È una di quelle scelte progettuali che ha superato la propria logica. Il portellone a conchiglia era la soluzione più economica nel 1963. È diventato lo standard per due decenni. È stato sostituito nel 1984. E ora, nel 2026, è il motivo principale per cui un aereo di linea Boeing di cinquant'anni può ancora generare profitti su rotte dove nessun Boeing più recente può volare. La geometria che limitava l'inversore di spinta del 737-200 al momento del suo lancio è anche la geometria che gli permette di continuare a operare in un luogo dove un aereo con motore CFM56 non potrà mai arrivare: una breve pista di ghiaia a Inukjuak, con un motore montato così in basso che il portellone a conchiglia esteso è quasi a contatto con la superficie stessa.

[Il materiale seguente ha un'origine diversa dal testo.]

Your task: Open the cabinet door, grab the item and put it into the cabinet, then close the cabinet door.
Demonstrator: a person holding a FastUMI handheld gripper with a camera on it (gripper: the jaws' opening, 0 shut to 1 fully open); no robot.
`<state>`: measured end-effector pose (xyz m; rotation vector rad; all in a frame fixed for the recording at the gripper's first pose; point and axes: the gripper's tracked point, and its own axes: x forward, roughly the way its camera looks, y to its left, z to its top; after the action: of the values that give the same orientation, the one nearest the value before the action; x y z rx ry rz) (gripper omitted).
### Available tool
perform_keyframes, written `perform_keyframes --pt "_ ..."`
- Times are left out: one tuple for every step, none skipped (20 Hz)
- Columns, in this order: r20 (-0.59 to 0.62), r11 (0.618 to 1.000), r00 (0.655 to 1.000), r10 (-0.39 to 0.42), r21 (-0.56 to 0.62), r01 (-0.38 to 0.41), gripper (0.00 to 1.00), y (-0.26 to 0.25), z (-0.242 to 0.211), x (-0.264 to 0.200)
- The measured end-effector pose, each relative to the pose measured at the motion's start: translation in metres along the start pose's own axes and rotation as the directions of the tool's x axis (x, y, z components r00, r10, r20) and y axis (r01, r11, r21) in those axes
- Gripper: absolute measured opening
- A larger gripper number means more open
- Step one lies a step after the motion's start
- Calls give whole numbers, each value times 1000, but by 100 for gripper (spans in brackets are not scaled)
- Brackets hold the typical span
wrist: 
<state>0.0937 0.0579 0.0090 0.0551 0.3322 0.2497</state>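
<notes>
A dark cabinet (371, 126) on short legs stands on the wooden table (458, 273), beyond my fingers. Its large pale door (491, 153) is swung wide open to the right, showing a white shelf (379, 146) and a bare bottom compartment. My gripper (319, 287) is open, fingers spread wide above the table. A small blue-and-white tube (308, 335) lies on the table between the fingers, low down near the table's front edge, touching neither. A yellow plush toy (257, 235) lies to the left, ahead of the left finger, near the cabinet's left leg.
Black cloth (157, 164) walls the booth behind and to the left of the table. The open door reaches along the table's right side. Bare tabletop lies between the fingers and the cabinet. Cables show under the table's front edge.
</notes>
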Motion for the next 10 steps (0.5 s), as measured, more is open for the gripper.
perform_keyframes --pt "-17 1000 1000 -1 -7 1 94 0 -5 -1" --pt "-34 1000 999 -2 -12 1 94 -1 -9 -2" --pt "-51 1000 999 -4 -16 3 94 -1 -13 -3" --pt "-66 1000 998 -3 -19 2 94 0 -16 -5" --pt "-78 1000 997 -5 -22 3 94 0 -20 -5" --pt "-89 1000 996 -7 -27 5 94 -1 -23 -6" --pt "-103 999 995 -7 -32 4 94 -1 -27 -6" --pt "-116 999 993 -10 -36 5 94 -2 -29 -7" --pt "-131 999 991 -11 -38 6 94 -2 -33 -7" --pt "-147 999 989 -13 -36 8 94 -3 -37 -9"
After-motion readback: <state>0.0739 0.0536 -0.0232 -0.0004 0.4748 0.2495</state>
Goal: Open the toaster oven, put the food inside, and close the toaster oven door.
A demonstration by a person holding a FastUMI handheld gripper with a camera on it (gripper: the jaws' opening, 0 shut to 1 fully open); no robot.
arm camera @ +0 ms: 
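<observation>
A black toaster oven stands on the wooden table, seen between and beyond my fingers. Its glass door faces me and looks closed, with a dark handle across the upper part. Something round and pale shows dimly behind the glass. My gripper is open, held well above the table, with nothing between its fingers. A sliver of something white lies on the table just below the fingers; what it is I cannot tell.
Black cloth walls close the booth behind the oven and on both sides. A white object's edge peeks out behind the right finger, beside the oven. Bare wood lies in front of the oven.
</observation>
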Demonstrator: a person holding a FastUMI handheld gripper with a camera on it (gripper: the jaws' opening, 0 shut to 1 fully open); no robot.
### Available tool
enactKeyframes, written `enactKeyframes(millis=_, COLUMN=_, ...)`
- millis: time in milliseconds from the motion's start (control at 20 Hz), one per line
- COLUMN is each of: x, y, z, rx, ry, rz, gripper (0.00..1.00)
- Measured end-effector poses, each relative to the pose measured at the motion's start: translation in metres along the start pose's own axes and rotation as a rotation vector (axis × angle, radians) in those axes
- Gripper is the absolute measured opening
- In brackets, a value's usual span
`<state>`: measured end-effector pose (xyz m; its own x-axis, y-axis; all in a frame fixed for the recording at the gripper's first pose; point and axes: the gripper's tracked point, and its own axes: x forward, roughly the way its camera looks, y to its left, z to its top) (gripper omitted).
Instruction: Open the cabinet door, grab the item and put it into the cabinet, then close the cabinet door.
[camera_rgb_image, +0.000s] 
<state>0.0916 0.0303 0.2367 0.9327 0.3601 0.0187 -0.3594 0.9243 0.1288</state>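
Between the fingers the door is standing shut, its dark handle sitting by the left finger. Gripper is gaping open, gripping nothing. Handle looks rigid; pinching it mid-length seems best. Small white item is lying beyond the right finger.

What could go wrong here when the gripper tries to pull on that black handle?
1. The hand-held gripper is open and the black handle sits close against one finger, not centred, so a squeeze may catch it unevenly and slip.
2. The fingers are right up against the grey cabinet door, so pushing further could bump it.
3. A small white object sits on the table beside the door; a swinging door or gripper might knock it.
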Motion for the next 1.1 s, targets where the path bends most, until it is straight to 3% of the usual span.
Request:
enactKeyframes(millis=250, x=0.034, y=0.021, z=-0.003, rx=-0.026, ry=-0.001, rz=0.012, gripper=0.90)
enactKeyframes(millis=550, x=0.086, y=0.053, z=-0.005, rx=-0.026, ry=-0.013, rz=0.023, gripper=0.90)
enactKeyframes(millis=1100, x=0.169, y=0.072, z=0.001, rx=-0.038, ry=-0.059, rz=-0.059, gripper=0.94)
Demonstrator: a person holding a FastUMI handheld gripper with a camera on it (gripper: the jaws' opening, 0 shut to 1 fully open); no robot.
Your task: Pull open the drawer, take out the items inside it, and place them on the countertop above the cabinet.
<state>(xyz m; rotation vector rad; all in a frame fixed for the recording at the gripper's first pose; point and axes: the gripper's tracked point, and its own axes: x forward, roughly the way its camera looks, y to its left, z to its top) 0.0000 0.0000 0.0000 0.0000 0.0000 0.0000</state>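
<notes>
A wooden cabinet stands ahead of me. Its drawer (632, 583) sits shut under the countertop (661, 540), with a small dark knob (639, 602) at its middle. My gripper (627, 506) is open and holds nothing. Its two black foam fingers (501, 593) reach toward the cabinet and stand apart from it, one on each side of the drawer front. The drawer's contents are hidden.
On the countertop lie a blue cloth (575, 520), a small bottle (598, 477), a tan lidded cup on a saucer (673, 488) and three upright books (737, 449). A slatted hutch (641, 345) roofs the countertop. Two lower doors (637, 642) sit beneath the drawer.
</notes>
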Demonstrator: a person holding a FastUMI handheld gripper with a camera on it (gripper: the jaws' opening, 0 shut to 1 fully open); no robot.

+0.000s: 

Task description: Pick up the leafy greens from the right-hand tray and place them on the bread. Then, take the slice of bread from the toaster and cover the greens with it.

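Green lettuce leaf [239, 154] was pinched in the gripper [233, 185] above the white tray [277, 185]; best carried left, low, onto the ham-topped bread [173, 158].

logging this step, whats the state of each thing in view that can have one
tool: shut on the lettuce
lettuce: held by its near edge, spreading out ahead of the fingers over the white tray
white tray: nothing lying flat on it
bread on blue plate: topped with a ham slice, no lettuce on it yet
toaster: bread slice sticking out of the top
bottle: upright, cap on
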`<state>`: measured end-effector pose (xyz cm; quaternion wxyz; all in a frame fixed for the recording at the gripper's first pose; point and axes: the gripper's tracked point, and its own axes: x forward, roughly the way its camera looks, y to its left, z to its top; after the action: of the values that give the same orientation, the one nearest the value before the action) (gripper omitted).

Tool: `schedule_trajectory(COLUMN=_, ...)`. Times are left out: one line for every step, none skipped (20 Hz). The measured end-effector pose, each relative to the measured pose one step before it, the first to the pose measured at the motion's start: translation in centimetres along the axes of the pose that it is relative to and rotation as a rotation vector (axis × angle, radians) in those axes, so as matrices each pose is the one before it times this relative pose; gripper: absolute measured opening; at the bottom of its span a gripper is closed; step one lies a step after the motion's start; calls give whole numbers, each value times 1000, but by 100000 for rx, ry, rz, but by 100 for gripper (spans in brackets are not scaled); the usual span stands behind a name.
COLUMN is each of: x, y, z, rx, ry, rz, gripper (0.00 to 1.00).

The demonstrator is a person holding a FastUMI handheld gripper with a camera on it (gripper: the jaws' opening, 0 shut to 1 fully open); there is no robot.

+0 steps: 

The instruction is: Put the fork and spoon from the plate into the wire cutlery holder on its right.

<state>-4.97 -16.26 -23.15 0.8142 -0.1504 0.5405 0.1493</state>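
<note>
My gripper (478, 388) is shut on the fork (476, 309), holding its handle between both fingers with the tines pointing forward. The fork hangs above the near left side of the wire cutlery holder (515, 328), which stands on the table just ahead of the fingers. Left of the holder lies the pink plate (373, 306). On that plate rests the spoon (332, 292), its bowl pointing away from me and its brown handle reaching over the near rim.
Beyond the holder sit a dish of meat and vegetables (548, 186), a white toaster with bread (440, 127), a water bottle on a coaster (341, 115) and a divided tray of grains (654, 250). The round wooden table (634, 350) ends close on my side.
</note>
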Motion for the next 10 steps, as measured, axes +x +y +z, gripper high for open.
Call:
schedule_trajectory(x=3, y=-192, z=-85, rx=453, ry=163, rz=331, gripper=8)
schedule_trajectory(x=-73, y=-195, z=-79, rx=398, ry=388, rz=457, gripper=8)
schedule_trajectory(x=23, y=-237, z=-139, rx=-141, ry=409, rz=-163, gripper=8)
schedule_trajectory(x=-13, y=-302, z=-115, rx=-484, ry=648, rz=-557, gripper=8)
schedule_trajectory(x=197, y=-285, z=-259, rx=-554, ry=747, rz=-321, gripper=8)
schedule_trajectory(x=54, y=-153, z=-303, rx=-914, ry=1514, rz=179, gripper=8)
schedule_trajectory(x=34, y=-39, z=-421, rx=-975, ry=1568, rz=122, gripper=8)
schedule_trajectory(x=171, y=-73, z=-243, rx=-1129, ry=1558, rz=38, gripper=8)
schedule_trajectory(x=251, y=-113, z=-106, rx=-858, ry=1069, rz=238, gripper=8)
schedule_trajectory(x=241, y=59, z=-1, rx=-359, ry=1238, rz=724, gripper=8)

Fonti: Voce di Wikipedia sull'inversione di spinta; Caso di studio "Lezioni apprese" della Federal Aviation Administration sul Boeing 737-275; Pagina del motore su b737.org.uk.
Domande correlate
Che cos'è un inversore di spinta su un aereo a reazione?
Un inversore di spinta reindirizza i gas di scarico di un motore a reazione in avanti dopo l'atterraggio per contribuire a rallentare l'aereo. Il Boeing 737-200 utilizzava un inversore a bersaglio, o a secchiello, costituito da sportelli a conchiglia che si aprono verso i gas di scarico: un progetto degli anni '60 ancora in uso su questo modello nel 2026.
Perché alcuni Boeing 737-200 sono ancora in volo nel 2026?
Nel 2026, un piccolo numero di robusti Boeing 737-200, circa 40 esemplari, erano ancora in servizio presso operatori come Nolinor, apprezzati per la loro capacità di utilizzare piste in ghiaia e piste remote. Questi aerei utilizzano ancora il sistema originale di inversori di spinta a secchiello, risalente alla fine degli anni '60.
Come funziona un invertitore di spinta a benna?
Un inversore di spinta a benna, o a bersaglio, utilizza sportelli a conchiglia azionati idraulicamente che si chiudono dietro il motore dopo l'atterraggio, bloccando i gas di scarico del jet e deviandoli in avanti. Questa spinta in avanti contrasta il movimento dell'aereo, aiutandolo a rallentare sulla pista.
Quando è stato progettato l'inversore di spinta del Boeing 737-200?
Il suo inversore di spinta a forma di bersaglio risale al design a conchiglia del Boeing 727 del 1963, riprogettato da Boeing e Rohr nel 1969. I successivi 737 Classic passarono a inversori di spinta a cascata, ma il vecchio design a secchiello sopravvive nella flotta di 737-200 ancora in servizio.
Quando è stato costruito l'ultimo Boeing 737-200?
L'ultimo Boeing 737-200 uscì dalla linea di produzione nel 1988, consegnato alla Xiamen Airlines. Decenni dopo, circa 40 esemplari sono ancora in servizio, apprezzati per le piste di atterraggio corte, accidentate e ghiaiose che i jet più moderni non possono utilizzare facilmente.